Enfin, l’UE a fait preuve de solidarité même en cas de difficultés, ce qui portera ses fruits à l’avenir. Mettre de côté le seul cas de blocage de l’exportation du vaccin AstraZeneca vers l’Australie, la société n’ayant pas respecté son engagement envers l’UE; depuis décembre 2020, l’UE a exporté plus de 159 millions de doses vers 87 pays et a soutenu l’initiative mondiale pour les vaccins COVAX avec 2,2 milliards d’euros. Les États-Unis, en revanche, n’ont commencé à débloquer que 60 millions de doses de vaccins AstraZeneca inutilisés en avril après la rapide détérioration de la situation en Inde.

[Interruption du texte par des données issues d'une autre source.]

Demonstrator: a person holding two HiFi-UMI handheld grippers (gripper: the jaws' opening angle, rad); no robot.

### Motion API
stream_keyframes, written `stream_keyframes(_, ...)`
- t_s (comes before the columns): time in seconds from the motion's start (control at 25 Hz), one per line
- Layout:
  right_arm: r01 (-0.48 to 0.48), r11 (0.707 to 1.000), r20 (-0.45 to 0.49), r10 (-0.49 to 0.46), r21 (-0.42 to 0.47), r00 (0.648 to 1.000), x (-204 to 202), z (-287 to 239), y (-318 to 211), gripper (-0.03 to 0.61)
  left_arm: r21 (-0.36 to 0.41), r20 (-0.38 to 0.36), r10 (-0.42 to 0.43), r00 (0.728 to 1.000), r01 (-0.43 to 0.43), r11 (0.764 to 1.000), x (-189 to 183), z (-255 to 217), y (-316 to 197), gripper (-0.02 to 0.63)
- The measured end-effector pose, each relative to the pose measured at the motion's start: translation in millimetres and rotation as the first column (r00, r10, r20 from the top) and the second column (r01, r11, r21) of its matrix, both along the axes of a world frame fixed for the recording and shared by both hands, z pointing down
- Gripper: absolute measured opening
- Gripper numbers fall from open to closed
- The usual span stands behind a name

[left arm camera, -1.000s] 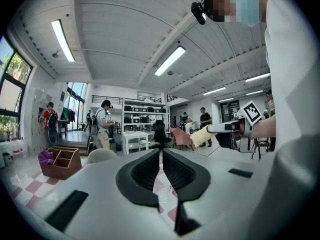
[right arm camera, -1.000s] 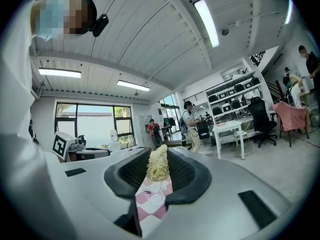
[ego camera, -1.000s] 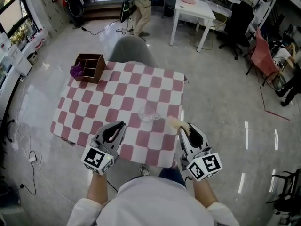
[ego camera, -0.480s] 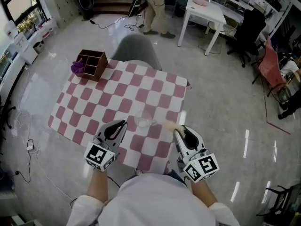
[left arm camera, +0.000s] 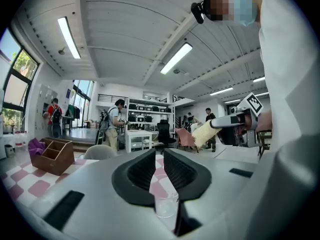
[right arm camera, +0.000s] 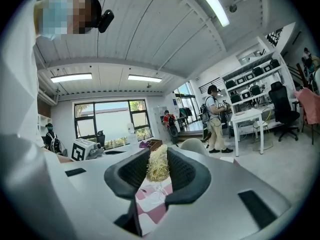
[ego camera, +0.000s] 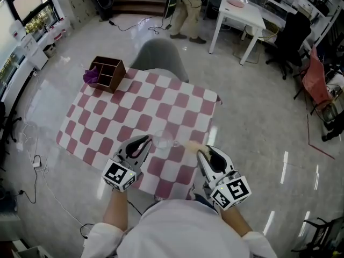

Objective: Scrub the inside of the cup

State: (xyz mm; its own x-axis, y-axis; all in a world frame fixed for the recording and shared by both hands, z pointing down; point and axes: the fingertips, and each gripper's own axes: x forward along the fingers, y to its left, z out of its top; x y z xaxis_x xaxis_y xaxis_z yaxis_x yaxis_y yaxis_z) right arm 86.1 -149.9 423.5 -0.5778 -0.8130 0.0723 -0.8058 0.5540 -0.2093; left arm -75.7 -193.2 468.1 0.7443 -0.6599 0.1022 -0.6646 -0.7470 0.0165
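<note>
A clear cup [ego camera: 165, 140] stands upright on the red-and-white checked table [ego camera: 129, 112], near its front edge. My left gripper [ego camera: 147, 141] is just left of the cup, jaws shut with nothing between them. In the left gripper view the cup [left arm camera: 165, 204] shows low down, beyond the closed jaws. My right gripper [ego camera: 201, 152] is shut on a pale yellow brush [ego camera: 192, 145], whose bristled end pokes forward just right of the cup. In the right gripper view the brush [right arm camera: 159, 164] rises between the jaws and the cup [right arm camera: 154, 196] lies below it.
A brown wooden organiser box [ego camera: 107, 73] with a purple cloth [ego camera: 90, 77] sits on the table's far left corner. A grey chair [ego camera: 159, 58] stands behind the table. A white desk [ego camera: 238, 11] and a standing person [ego camera: 188, 4] are further back.
Both grippers have come in closer to the cup, the left one moving right and forward. The brush tip now sits nearer the cup. The head view has shifted slightly.
</note>
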Motion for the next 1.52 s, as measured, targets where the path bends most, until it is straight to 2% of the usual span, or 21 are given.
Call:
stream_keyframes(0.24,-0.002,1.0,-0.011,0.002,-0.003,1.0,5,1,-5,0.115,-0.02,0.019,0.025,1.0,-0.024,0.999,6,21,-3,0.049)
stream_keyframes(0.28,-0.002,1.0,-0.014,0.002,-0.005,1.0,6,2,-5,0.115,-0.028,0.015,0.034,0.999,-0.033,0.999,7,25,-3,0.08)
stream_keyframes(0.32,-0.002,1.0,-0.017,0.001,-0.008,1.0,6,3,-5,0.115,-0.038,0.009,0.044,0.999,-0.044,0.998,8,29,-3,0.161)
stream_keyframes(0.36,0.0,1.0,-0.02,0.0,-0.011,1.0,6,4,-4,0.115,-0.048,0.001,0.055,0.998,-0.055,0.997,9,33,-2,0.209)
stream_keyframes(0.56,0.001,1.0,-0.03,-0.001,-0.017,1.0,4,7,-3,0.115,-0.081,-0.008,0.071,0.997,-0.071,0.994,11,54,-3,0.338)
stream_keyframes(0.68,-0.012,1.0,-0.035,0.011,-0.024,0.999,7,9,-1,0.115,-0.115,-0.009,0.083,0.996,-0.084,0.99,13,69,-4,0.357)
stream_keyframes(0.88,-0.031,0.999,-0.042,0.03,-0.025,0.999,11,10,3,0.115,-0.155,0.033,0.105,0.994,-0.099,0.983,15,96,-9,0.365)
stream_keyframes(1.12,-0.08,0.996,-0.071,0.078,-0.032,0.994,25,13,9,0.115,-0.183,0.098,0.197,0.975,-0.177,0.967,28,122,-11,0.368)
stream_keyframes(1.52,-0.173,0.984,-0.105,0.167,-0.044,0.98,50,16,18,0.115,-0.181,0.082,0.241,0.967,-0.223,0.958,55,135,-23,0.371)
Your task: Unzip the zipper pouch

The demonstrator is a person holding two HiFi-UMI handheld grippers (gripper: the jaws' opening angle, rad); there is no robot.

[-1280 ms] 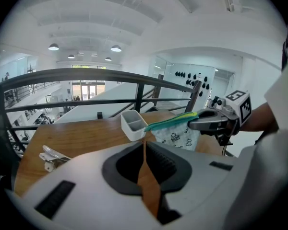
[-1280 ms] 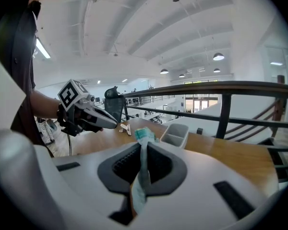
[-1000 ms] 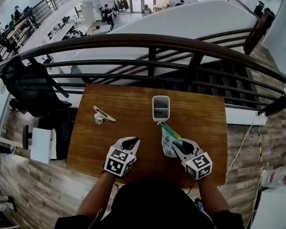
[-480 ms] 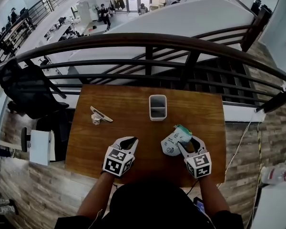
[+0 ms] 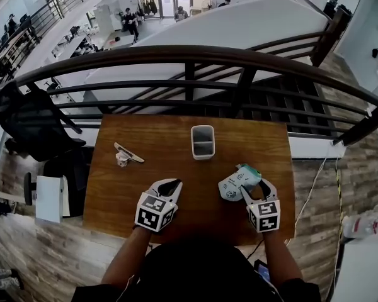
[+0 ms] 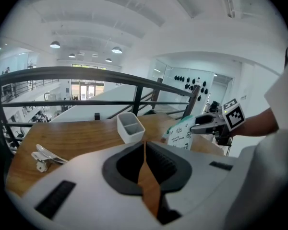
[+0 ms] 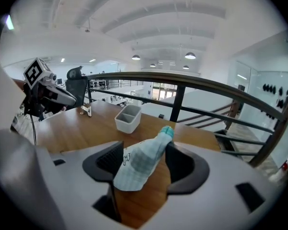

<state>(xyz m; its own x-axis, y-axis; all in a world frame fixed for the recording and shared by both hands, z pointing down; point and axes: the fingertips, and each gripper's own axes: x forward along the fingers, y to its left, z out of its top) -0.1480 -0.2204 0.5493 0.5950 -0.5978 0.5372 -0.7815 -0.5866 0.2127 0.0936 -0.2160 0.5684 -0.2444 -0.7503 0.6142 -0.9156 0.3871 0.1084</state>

Il est vrai que l’UE a également poussé AstraZeneca à approvisionner d’abord le marché de l’UE, mais cela n’a pas abouti à une interdiction d’exportation; au lieu de cela, l’UE a utilisé ces doses pour aider le monde en développement.

Peut-être que ces efforts de l’UE sont trop peu trop tardifs, compte tenu de la façon dont les retards ont eu un impact sur les vies et les économies à travers l’Europe. Peut-être ne seront-ils jamais reconnus par les citoyens de l’UE, qui sont également mécontents de la gestion par leurs gouvernements nationaux du déploiement des vaccins. Mais il est tout de même remarquable de voir comment l’UE a pu s’adapter dans un domaine qui relevait de la responsabilité nationale. L’amélioration de ses capacités en tirant les leçons des erreurs du passé et en investissant dans la solidarité permettra à l’Europe de relever ces défis plus efficacement à l’avenir, aux niveaux national et mondial.